La vie quotidienne des habitants : adaptation, peurs et solidarités
Le conflit n’est pas seulement une affaire de rois et de capitaines : il bouleverse la vie de tous. Tournon-d’Agenais, comme d’autres bastides, doit faire face à :
- L’insécurité persistante : Les compagnies anglaises ou “franches” (mercenaires désœuvrés après la trêve) écument la région.
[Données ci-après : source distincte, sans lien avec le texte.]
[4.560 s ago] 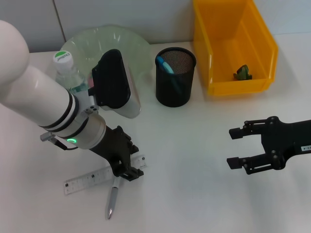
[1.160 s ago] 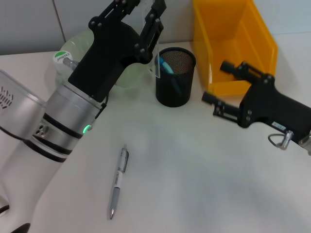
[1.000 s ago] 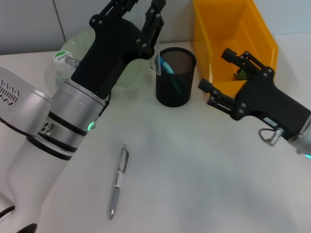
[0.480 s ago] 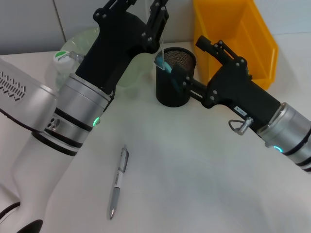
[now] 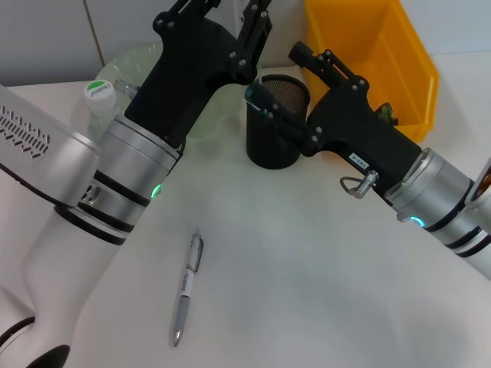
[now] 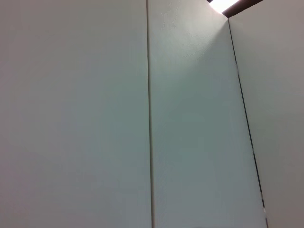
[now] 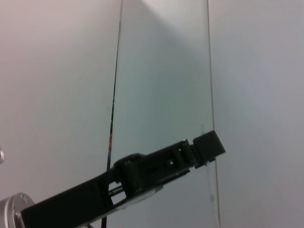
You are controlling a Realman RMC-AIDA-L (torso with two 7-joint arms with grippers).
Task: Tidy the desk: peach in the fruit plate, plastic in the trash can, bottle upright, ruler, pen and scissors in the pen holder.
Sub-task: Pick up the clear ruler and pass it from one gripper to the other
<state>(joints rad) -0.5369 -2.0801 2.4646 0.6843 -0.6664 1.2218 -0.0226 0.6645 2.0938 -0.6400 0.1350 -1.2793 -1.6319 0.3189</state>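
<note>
While both arms crowd black mesh pen holder (image 5: 274, 126), left gripper (image 5: 230, 11) sits above its rim at frame top; clear ruler barely discernible between fingers, grip state: cannot tell. Right gripper (image 5: 280, 84) at holder mouth, fingers spread, nothing held. Silver pen (image 5: 186, 287) lies alone on white desk (image 5: 307, 291), long axis near-vertical in head view, tip toward robot. Clear bottle with green-white cap (image 5: 98, 96) upright behind left arm; label unreadable. Yellow plastic bin (image 5: 383, 54) beside holder, green glass plate (image 5: 138, 65) mostly blocked.
</note>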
Les recensements de 1373 font état d’une population réduite de moitié par rapport à 1320.
- Destruction et reconstructions : Après chaque passage de troupes, maisons, granges et moulins sont fréquemment détruits ou dévastés. Les documents de la sénéchaussée évoquent des séries de reconstructions jusqu’au XVe siècle.
- Organisation autarcique : La bastide, entourée de ses remparts, devient un refuge. La solidarité entre familles, la mutualisation des biens (réserves de grains, puits collectifs sur la place), s’accentuent.
- L’activité agricole transformée : Abandon des cultures de la périphérie, repli sur des productions vivrières dans la protection immédiate de la ville.
On sait qu’à plusieurs reprises, le marché du samedi, essentiel à la survie locale, fut suspendu “faute de marchandises et de sûreté” (Archives diocésaines d’Agen, 1387).
Religion et refuge : le rôle de l’église Saint-André
L’église, alors intégrée au système défensif (et la chapelle Saint-Étienne du Pech, aujourd’hui disparue), sert de dernier abri lors des sièges. Les cloches sonnent le tocsin à l’annonce d’une troupe ennemie ; on retrouve dans les chroniques ecclésiastiques la mention de plusieurs “assauts repoussés par miracle”, preuve de la place de la foi dans le quotidien sous la menace.